Description of the task
Please tally the lines below that contain the word "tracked" and reply with the total alone.

Information shown
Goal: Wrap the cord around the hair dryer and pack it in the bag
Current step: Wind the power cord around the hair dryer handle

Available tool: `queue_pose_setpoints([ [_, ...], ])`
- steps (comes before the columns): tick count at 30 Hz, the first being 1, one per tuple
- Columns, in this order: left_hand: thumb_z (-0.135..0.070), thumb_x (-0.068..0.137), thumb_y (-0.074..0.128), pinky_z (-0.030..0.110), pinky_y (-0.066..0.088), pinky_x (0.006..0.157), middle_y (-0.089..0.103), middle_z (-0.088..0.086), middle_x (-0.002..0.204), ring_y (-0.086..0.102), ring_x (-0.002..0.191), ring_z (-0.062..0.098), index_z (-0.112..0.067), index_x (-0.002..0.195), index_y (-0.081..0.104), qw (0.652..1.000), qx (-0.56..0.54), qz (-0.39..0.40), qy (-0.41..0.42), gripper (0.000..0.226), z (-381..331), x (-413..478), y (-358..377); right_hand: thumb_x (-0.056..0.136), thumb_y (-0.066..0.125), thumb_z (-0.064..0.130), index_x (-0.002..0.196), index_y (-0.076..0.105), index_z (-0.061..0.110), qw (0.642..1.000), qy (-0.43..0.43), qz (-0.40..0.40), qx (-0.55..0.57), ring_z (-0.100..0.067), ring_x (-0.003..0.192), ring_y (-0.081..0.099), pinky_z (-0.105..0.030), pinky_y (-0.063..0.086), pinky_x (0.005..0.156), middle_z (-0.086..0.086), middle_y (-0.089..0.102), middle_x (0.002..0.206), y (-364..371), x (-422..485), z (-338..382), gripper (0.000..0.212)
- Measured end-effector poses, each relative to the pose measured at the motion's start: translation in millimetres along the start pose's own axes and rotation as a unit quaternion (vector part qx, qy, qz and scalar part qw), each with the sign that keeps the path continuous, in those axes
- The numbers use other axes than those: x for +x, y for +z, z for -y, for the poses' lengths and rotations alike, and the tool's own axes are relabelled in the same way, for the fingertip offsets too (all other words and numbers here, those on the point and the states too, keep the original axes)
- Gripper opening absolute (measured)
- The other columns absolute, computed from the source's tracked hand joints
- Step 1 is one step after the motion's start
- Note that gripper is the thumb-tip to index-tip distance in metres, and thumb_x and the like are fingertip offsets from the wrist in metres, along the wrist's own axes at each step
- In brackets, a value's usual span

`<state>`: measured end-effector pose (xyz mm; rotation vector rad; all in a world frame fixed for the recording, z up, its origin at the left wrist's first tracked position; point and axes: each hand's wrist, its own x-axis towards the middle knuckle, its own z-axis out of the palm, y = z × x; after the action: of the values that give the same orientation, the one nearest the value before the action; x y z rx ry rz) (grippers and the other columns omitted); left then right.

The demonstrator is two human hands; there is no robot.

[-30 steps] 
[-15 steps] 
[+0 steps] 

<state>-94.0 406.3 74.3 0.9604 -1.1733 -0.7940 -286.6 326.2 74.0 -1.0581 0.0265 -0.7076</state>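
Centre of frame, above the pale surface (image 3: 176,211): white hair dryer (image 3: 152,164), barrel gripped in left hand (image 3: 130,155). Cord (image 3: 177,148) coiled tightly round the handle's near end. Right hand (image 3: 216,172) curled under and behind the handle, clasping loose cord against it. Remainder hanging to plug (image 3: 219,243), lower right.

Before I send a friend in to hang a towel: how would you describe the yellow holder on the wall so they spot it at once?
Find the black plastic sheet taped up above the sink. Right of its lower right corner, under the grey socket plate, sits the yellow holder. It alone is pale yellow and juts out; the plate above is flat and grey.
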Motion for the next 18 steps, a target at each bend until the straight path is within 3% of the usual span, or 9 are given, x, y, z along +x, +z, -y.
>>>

Written answer
2